In the nineteenth and early twentieth centuries however, with Britain both a leading naval power and the center of the world’s money market, creditor attitudes were admirably robust. When Venezuela defaulted in 1902, it believed that the Monroe Doctrine would bring U.S. protection to bear against any aggressive action by its creditors, primarily British and German banks. However President Theodore Roosevelt proclaimed “if any South American country misbehaves toward any European country, let the European country spank it.” After Kaiser Wilhelm II visited Sandringham, Anglo-German agreement was reached and a naval flotilla from both nations sailed for the Venezuelan coast, blockading the country for four months and bombarding coastal forts adjacent to Caracas and Maracaibo.
The postwar Keynes-White architecture of international finance, with the IMF and World Bank involved in most defaults, sapped the robustness of creditor attitudes.

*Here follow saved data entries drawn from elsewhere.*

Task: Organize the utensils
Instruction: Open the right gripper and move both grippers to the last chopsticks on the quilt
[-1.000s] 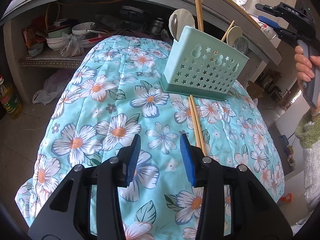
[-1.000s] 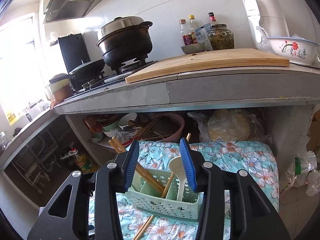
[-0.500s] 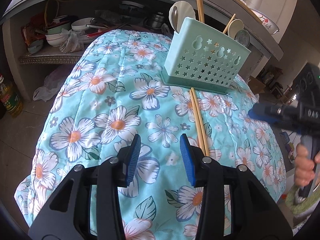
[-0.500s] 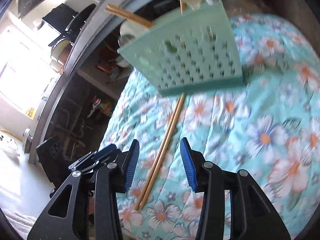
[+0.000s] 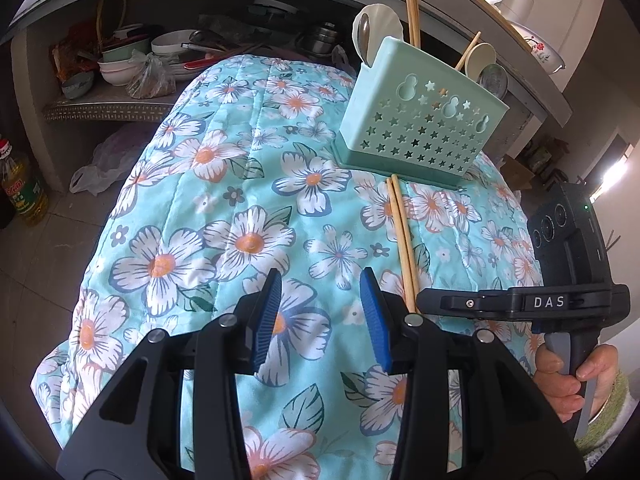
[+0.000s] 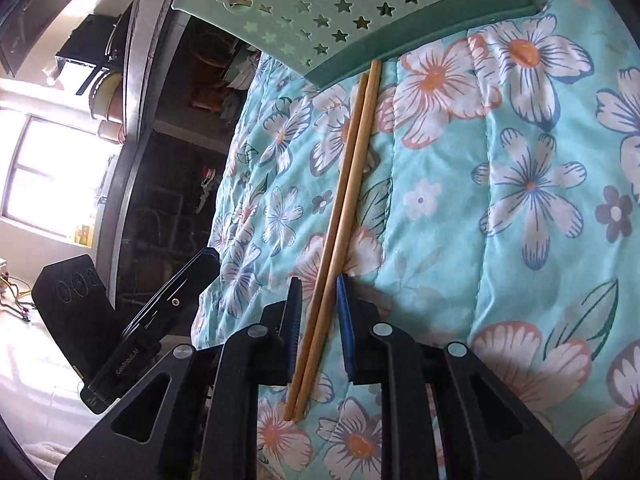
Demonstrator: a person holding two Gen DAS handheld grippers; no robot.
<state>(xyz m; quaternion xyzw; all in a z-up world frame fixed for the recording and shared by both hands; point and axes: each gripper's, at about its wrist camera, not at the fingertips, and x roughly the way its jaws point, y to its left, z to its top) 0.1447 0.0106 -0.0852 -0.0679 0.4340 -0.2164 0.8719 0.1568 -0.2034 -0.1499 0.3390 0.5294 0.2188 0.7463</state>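
Note:
A pair of wooden chopsticks [image 6: 348, 168] lies on the flowered turquoise quilt [image 5: 200, 208], its far ends against the base of the mint-green star-holed utensil holder [image 5: 420, 128]. My right gripper [image 6: 319, 284] straddles the near part of the pair. Its jaws are closing, with a thin gap still showing on the left side. In the left wrist view the right gripper [image 5: 428, 304] comes in from the right at the chopsticks [image 5: 402, 236]. My left gripper [image 5: 320, 280] hovers open over the quilt, nothing between its pads. The holder carries more chopsticks [image 5: 412, 8] and spoons [image 5: 374, 30].
A person's hand [image 5: 572, 376] grips the right tool's handle. Behind the quilt an under-counter shelf [image 5: 108, 108] holds bowls and bags. An oil bottle [image 5: 20, 188] and a plastic bag [image 5: 104, 160] stand on the floor at left. A grey counter edge [image 5: 500, 36] overhangs the holder.
My right gripper came down from above the holder to the quilt, rolled, and its jaws narrowed around the lying chopsticks. My left gripper kept still.

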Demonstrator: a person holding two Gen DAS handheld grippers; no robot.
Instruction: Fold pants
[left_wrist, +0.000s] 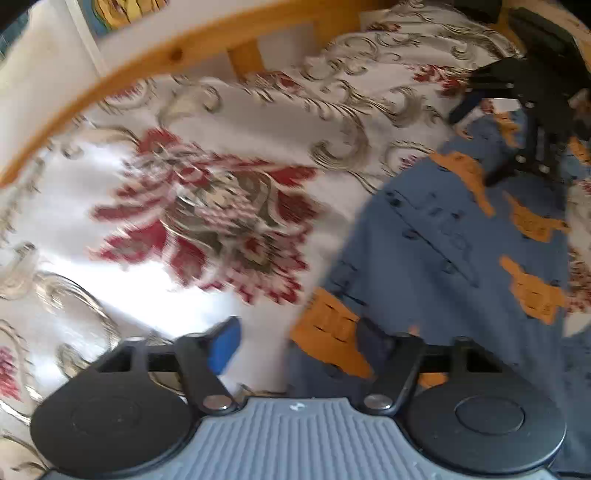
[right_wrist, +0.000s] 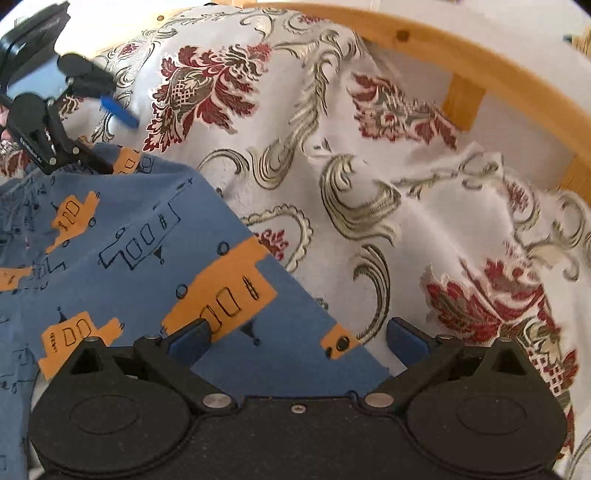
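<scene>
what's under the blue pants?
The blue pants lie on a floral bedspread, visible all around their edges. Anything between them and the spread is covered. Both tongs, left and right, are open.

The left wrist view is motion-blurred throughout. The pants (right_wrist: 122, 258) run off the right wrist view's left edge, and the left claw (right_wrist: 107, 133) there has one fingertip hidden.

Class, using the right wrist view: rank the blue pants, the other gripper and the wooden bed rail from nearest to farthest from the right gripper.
1. blue pants, directly under the right gripper, lower left.
2. left gripper, upper left, at the pants' far edge.
3. wooden bed rail, top right, beyond the floral bedspread.
</scene>
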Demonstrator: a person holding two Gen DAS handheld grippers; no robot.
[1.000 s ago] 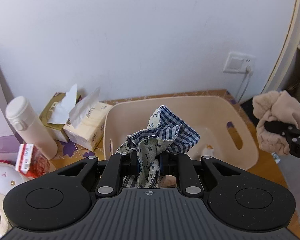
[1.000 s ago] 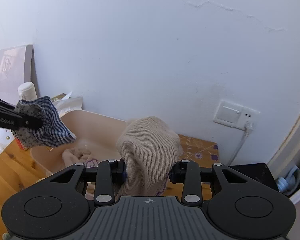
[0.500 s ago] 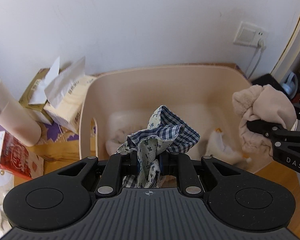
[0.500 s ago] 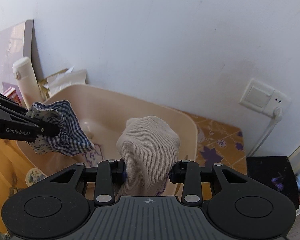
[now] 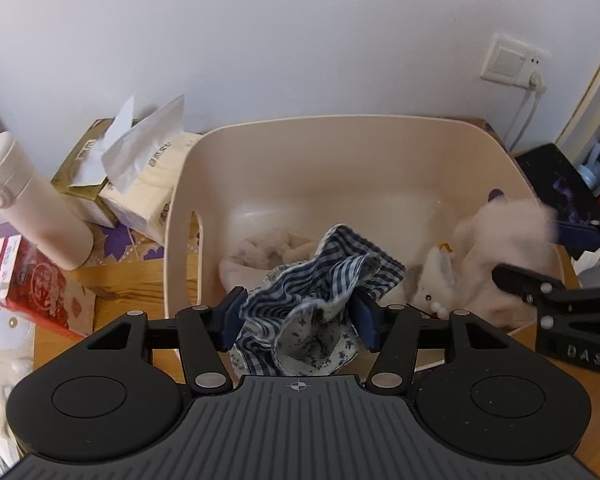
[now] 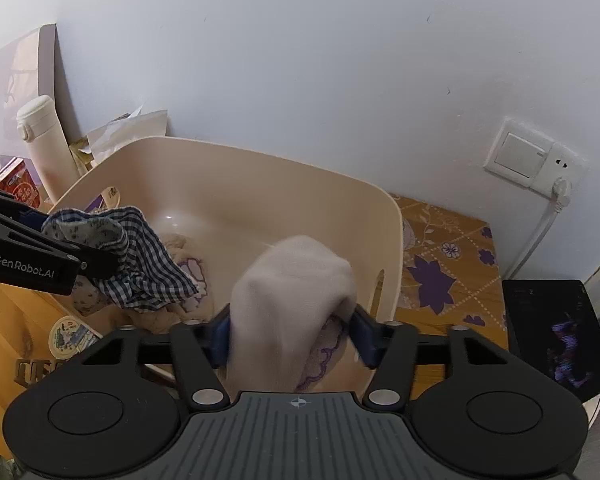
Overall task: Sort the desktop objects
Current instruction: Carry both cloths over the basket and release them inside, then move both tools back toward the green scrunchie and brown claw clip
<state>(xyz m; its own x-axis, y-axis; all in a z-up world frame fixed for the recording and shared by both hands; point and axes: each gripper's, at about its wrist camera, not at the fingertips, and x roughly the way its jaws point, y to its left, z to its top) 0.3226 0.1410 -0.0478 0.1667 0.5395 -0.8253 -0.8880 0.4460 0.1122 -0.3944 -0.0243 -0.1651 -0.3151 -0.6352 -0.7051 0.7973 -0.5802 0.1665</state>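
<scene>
Your left gripper point(image 5: 296, 316) stands over the near rim of the beige basket point(image 5: 340, 128) with its jaws opening; the blue checked cloth point(image 5: 320, 300) is bunched between the blue pads, which no longer press on it. Your right gripper point(image 6: 290, 334) is likewise over the basket's near right corner, jaws opening, with the beige cloth point(image 6: 296, 284) standing loose and blurred between the spread pads. Both cloths hang above the basket's interior, where other pale fabric items point(image 5: 440, 280) already lie on the floor.
</scene>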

By the 1970s, creditors were in denial with Citibank chairman Walter Wriston notoriously proclaiming that “countries don’t go bust.” Needless to say this was nonsense, and the 1980s Latin American defaults came close to sinking Citibank itself, even though the lending banks under Citi’s Bill Rhodes were able to retain overall control of the debt restructuring. More recently, as IMF participation in defaulting countries has become larger and the IMF’s own attitudes less reliable, creditors have found themselves pushed way down the totem pole by massive loans from the IMF and other agencies, all of which are deemed to take precedence in bankruptcy.
The IMF’s $40 billion loan facility to Greece is an extreme example of this tendency; by it the position of European banks who lent to Greece has been irrevocably weakened. In today’s world, defaults are negotiated by the international agencies, and private commercial banks’ positions are far worse than in even a U.S. private bankruptcy. Only the GM and Chrysler bankruptcies, where the newly inaugurated Obama administration fiddled the legalities to favor the automobile unions over private lenders, were equivalent to state defaults and restructurings in their playing field tilt.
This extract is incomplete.